WHAT THIS TASK INVOLVES =
Beginning with the first line of the data below, reproduce every line unchanged, ending with the line that holds "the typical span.".

EXTRACTED INFORMATION =

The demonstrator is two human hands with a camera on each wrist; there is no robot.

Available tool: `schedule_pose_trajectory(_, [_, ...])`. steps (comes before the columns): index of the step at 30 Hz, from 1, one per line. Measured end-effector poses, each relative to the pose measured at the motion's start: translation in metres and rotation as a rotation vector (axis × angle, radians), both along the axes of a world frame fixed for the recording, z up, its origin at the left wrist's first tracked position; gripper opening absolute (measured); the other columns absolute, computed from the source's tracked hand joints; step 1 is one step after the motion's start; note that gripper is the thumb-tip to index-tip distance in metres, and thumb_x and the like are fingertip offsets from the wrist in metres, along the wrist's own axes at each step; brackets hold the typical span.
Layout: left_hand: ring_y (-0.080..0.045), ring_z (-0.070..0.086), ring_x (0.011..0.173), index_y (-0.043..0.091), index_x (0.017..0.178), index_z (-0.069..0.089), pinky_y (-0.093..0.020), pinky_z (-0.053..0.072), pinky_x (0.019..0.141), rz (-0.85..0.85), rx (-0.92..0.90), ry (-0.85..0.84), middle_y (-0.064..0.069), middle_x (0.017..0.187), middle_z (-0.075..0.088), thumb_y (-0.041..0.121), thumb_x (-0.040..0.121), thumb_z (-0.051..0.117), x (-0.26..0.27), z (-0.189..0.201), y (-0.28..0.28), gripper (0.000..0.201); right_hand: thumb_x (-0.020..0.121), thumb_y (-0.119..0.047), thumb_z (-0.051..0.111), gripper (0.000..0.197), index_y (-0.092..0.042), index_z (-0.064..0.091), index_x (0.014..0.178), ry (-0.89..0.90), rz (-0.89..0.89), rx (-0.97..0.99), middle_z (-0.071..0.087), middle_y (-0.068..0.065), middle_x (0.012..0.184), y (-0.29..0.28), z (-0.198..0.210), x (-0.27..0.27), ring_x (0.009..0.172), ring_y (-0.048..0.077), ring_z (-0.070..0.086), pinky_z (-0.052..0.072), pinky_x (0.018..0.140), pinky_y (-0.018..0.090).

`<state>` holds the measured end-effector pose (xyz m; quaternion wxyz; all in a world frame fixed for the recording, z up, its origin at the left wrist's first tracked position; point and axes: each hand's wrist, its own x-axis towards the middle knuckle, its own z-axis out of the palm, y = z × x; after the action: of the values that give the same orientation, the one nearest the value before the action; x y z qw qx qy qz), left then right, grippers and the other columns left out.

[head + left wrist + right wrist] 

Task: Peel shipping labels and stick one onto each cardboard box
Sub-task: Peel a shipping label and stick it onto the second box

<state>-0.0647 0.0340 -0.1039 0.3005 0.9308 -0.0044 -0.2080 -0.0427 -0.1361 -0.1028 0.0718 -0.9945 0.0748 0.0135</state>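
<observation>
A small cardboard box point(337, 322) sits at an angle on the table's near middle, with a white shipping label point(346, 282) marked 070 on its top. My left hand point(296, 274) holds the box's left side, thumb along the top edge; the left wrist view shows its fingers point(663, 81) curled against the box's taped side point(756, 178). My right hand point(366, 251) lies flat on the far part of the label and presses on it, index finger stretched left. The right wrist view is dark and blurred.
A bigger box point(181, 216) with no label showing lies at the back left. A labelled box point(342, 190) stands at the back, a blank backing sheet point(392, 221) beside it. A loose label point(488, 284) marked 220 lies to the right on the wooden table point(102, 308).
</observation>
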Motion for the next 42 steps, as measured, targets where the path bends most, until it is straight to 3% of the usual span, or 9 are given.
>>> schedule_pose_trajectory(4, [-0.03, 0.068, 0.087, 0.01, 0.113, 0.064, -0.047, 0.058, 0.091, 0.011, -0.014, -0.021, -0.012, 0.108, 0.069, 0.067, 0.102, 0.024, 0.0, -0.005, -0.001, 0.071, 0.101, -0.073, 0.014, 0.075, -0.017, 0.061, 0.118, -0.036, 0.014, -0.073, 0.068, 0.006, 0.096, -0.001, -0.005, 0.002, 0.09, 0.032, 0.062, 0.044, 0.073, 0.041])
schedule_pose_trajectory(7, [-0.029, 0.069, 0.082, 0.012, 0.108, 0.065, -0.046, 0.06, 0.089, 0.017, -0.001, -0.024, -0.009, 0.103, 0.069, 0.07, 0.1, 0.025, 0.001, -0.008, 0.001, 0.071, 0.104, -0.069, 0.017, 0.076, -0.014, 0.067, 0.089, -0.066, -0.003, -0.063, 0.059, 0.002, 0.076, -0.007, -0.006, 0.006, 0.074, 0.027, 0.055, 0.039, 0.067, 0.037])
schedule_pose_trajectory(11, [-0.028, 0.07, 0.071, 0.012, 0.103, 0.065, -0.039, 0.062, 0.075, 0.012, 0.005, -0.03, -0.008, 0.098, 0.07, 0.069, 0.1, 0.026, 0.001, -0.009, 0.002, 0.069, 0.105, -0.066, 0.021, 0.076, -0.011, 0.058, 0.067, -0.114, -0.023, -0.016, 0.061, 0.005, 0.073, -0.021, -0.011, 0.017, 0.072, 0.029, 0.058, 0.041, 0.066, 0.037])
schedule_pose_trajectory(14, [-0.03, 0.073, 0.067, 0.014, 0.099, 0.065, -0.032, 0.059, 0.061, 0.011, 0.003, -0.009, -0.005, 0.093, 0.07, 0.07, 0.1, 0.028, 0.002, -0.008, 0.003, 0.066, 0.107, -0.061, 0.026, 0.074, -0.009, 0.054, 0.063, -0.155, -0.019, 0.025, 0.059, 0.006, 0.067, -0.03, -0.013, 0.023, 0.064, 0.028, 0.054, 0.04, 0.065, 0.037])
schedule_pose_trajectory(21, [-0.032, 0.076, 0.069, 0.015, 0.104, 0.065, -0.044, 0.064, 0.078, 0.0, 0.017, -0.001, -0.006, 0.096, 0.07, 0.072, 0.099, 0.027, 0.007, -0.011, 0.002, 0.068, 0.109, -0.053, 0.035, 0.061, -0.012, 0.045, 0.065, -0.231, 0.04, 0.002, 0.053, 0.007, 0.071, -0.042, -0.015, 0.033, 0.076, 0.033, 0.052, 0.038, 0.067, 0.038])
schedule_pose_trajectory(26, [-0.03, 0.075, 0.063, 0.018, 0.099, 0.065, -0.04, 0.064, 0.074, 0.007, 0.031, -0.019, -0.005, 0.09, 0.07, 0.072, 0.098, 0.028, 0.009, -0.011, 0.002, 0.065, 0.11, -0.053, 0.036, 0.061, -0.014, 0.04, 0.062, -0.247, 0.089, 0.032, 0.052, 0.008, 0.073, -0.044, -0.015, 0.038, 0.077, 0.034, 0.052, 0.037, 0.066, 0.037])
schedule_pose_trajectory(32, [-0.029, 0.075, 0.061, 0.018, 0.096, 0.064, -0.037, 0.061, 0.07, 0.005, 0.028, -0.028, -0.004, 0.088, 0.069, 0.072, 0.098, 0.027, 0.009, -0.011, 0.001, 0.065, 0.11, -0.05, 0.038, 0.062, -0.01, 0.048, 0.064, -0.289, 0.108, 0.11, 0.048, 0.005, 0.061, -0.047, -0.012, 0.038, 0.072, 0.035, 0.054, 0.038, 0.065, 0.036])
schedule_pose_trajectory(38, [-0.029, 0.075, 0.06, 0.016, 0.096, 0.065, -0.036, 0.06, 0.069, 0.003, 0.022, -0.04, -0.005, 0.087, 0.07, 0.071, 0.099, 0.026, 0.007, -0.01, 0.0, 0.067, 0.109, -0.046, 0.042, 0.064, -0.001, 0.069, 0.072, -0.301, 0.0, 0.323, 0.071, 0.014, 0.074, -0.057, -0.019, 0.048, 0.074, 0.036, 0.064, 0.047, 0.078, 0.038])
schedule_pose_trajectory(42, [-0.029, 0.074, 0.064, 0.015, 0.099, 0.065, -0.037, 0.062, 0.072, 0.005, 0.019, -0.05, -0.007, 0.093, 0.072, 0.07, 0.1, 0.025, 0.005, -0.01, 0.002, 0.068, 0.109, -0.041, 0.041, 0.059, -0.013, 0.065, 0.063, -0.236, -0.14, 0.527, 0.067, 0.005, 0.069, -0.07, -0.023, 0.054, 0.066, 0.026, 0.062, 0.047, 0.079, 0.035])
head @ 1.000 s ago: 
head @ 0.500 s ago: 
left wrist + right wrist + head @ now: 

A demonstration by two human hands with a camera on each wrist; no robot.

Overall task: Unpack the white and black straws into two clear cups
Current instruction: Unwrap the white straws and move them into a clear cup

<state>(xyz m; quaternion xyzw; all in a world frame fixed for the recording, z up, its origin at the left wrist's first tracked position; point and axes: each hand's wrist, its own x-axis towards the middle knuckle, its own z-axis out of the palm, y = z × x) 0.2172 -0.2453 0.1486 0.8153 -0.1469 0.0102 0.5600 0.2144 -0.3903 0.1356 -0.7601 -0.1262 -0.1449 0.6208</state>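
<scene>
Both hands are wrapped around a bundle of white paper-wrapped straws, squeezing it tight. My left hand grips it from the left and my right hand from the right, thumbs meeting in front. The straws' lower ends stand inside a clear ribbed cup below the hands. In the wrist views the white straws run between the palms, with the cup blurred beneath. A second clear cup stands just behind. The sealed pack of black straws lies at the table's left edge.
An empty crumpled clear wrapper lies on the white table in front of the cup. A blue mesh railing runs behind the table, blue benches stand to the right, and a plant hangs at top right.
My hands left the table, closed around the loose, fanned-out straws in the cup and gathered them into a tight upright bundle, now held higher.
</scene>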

RESPONSE TO THE TASK =
The demonstrator is two human hands with a camera on each wrist; there is no robot.

Available tool: `schedule_pose_trajectory(_, [_, ...])`. steps (comes before the columns): index of the step at 30 Hz, from 1, one per line. Measured end-effector poses, each relative to the pose measured at the motion's start: translation in metres and rotation as a rotation vector (axis × angle, radians), both along the axes of a world frame fixed for the recording, z up, its origin at the left wrist's first tracked position; gripper opening absolute (measured); the other columns absolute, computed from the source's tracked hand joints; step 1 is one step after the motion's start; note that gripper is the thumb-tip to index-tip distance in metres, and thumb_x and the like are fingertip offsets from the wrist in metres, along the wrist's own axes at each step; brackets hold the typical span.

For this exercise, nothing more remains to be given.